But no one knew that had happened because of me.
Rip held the heavy door open with a shoulder, his coveralls buttoned all the way to the top. His face didn’t reflect that he thought any differently of me. “Luna, you mind staying tonight and helping me with that GTO we found at the auction?” he asked in the same way he’d asked two hundred other times in the past.
I should have said no. After dealing with Jason, I just wanted to go home. I wanted to purge myself of how frustrated he’d already made me.
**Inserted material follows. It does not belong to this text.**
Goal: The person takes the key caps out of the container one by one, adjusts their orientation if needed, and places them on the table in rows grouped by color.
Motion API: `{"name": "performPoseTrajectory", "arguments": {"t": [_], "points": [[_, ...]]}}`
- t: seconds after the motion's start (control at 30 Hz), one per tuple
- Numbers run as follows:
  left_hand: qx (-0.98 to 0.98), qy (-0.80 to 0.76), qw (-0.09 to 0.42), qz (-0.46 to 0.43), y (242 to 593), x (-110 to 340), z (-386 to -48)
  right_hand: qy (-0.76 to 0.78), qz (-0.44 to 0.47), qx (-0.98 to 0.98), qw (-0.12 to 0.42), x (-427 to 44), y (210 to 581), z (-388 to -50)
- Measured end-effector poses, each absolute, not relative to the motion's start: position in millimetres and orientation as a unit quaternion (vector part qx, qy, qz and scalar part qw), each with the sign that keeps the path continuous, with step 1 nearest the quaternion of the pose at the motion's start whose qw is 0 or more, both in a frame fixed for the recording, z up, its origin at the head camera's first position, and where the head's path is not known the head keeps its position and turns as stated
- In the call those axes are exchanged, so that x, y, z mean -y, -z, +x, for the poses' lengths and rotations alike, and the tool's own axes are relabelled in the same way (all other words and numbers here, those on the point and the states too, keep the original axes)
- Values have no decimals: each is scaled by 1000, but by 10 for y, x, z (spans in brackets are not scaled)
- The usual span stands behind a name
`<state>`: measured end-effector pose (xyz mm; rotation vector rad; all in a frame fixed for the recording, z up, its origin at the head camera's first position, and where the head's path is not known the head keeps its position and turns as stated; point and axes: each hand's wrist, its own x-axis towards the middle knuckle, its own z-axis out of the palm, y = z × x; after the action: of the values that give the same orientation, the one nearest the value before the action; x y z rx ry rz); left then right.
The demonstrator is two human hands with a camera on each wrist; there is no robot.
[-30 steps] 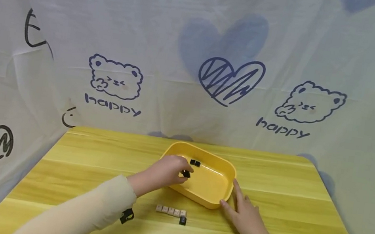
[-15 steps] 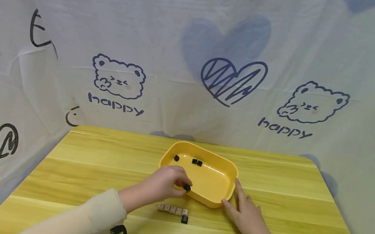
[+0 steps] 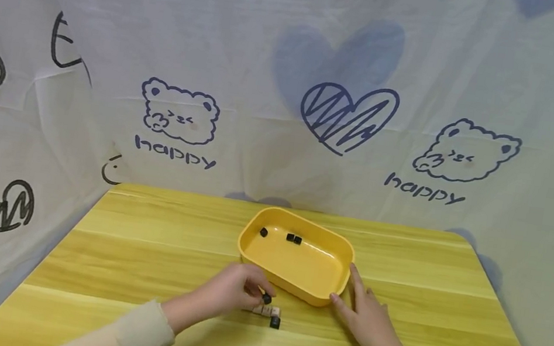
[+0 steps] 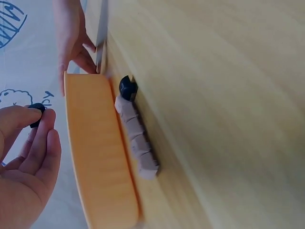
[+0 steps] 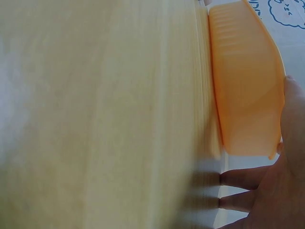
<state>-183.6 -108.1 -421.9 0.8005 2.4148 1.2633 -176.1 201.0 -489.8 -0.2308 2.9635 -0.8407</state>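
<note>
My left hand (image 3: 228,293) pinches a black keycap (image 4: 36,112) between thumb and fingertips, just above a row of white keycaps (image 3: 266,310) on the table. Part of that row is hidden behind the hand in the head view. Another black keycap (image 3: 275,322) lies against the near side of the row's right end. Beyond it stands a yellow plastic tray (image 3: 293,286) with 3 black keycaps (image 3: 291,237) inside, near its far wall. My right hand (image 3: 368,322) rests at the tray's right end, thumb and index finger touching it, the other fingers on the table.
The yellow wood-grain table (image 3: 448,315) extends to both sides of the tray. A white cloth (image 3: 269,77) printed with hearts and bears hangs behind and along the sides.
My left hand has lifted the black keycap out of the tray and brought it nearer, over the white row. My right hand stays at the tray's end.
</note>
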Motion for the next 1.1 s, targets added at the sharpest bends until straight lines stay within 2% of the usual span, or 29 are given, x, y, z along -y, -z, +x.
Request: {"name": "performPoseTrajectory", "arguments": {"t": [0.23,0.8,1.1], "points": [[-853,-433,142,255,4283,1097,-1741,273,-74,-959,32,-2014,4884,-1754],[-897,-333,81,280,4627,1025,-1696,276,-73,-958,32,-2021,4873,-1758],[-920,-269,68,278,4731,961,-1656,275,-74,-958,31,-2012,4869,-1739]]}}
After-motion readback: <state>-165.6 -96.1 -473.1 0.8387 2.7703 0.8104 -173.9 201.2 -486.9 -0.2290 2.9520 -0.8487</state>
Plus, I really did have things I needed to buy for tomorrow.
But… I still nodded.
That’s what twenty-four-hour stores were for.
“I only need you for a couple hours. I wanna get it flipped as soon as possible,” he went on, his gaze slid to Jason and rested there for a
moment.
I wondered if he could sense the lazy-pain-in-the-butt vibe coming off him too, but Jason had worked on the floor long enough that I bet he did just enough for it to not be noticeable. Otherwise… well, otherwise, I figured Rip would have fired him.
“Sure,” I replied.
“’Kay,” he answered. His gaze stayed on the other man, but I could tell that notch between his eyebrows had formed. Maybe he really could sense it too. “Everything good?”
No, but I said, “Yeah.”
Rip swung that gaze back to me.
I gave him a smile that, if he knew me even a little well, he would have seen right through.
“Let me know if anything’s up,” Rip said in a voice that was too calm.
Let him know if anything was up? Could he tell I was seconds away from putting this person on my permanent shit list? I had just literally been thinking about ratting Jason out to Mr. Cooper, but even for me, telling on him to Rip seemed a little harsh.
I wasn’t in that bad of a mood.
I waited until Rip was out of the room before turning my attention back to the imbecile I was going to be stuck with for the near future.
I loved my job. I loved the people here. I was super lucky.
But I still couldn’t stand this human hemorrhoid. “Well, let’s get the wheels out there so you can get started.”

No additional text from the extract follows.